Dominion
Using the 1871 Dominion Land Survey and Google Earth's modern incarnation as its guide, Dominion explores what happens when cartographic projects fail to deliver.
The project
Dominion addresses two cartographic projects.
The first of these is the Dominion Land Survey (DLS), a project initiated by the government of Canada in 1871 to render up the prairie landscape for settlement and agricultural production. The DLS still structures the prairie landscape today, but is rife with anomalies: sites where the survey was undermined by natural landforms, natural cycles like seasonal flooding, alternative forms of land tenure including the Métis river lot system, and errors and contradictions inherent in the survey system itself.
The second is Google Earth, which attempts today the seamless rendering of the Earth’s surface originally promised by projects like the DLS. However Google's Earth, too, is full of anomalies: inconsistencies in mapping, image resolution, accidental juxtapositions of images from different times, and malfunctioning digital topographies.

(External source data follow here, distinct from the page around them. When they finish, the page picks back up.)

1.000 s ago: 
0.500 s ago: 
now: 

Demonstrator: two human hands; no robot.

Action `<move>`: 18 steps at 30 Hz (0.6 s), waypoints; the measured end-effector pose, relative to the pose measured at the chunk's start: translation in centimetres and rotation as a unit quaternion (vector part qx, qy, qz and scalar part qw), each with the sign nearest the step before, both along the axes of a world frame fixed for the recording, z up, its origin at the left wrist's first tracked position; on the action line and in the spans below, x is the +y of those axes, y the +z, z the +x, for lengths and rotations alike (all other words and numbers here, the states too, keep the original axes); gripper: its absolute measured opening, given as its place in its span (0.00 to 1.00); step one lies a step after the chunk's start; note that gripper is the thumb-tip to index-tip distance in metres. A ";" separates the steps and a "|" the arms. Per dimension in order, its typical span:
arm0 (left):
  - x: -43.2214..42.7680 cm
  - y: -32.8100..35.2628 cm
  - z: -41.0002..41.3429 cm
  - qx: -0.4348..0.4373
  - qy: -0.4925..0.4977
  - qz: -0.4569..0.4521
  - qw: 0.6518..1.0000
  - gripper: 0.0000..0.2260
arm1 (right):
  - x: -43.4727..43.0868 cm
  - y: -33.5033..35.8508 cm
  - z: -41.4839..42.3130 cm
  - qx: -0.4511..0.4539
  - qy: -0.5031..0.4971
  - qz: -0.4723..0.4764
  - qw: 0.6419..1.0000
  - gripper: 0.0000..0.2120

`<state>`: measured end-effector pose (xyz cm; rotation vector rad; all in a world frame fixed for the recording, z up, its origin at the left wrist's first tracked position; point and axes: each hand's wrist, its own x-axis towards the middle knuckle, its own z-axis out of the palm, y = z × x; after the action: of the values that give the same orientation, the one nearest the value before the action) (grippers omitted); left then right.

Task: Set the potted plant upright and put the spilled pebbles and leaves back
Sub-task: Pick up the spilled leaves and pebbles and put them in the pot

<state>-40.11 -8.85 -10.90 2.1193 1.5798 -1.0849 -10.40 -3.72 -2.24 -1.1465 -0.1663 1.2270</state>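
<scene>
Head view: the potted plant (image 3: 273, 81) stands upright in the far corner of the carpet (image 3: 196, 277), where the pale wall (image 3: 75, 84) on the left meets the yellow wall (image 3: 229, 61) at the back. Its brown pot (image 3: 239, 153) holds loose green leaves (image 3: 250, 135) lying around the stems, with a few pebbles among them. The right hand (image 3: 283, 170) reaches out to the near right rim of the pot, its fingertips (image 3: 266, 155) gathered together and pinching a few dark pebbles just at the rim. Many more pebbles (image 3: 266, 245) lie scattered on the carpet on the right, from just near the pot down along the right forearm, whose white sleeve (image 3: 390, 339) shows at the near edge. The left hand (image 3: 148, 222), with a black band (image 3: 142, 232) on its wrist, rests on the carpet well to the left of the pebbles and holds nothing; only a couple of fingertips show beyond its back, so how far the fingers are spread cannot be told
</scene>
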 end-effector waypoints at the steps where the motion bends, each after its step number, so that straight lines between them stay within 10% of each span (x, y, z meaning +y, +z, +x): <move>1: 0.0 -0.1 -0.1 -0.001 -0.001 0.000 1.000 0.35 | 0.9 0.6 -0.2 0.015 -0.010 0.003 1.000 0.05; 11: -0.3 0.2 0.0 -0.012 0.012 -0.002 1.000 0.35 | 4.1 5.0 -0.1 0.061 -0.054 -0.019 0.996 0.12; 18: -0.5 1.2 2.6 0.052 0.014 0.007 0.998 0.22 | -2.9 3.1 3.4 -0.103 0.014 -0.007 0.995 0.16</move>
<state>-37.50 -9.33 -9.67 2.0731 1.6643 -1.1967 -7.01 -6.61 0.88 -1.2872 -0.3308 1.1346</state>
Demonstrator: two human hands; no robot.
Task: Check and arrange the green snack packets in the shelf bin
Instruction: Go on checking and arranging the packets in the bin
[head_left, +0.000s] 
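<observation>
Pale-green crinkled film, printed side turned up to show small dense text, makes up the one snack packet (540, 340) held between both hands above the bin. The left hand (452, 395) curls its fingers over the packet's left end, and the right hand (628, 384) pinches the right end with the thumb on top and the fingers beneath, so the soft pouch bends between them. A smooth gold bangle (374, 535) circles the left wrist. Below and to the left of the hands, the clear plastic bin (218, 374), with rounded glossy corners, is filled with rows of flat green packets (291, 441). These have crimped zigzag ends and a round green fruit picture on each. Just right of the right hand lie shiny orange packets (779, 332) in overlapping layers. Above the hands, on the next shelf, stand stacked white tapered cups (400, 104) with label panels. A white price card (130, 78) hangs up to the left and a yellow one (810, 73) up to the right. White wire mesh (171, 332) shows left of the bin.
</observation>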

Dominion explores the failures of both of these projects, using each as a lens on the other. Aerial, satellite and ground-level Google Earth imagery of Western Canada's prairies has been harvested, edited and superimposed in flows of image that intend to raise a question. It has been centuries, now, that we have been promised a perfectly transparent map of the Earth; but why do projects that try to achieve this, inevitably seem to fail?
Funding and support
The creation of Dominion was supported by the following organisations:
- Canada Council for the Arts - Research and Creation Grant to Film and Video Artists (2017)
- Winnipeg Arts Council - Individual Artist Grant (2016).
Exhibitions
Dominion has been installed at the Winnipeg Design Festival, (Sept 2018); the University of Manitoba Atmosphere Symposium (Jan 2017), and Culture Days/Nuit Blanche (Sept 2017), all in Winnipeg, Manitoba, not far from the origin of the DLS.
About the artist
Lawrence Bird practices in architecture, urban design, and the visual arts. A fascination with images of cities and geography, and relationships between image and material, informs his art practise.
His work has been installed in Winnipeg, Halifax, Toronto, Montréal, London (UK), and Brussels, with funding from Manitoba Arts Council, the Winnipeg Arts Council, and the Canada Council for the Arts. Lawrence has studied and practised in the USA, Canada, the UK, and Japan.
He has taught at McGill University, University of Manitoba, Kanazawa International Design Institute (Japan), and Harvard Kennedy School of Government.
His writing has appeared in Chora, Leonardo, Critical Planning, and Canadian Architect, and has contributed interviews on media, art and politics to furtherfield.org, among other venues. In design practise he works for pico ARCHITECTURE inc., a small Canadian firm dedicated to ethical and sustainable practise.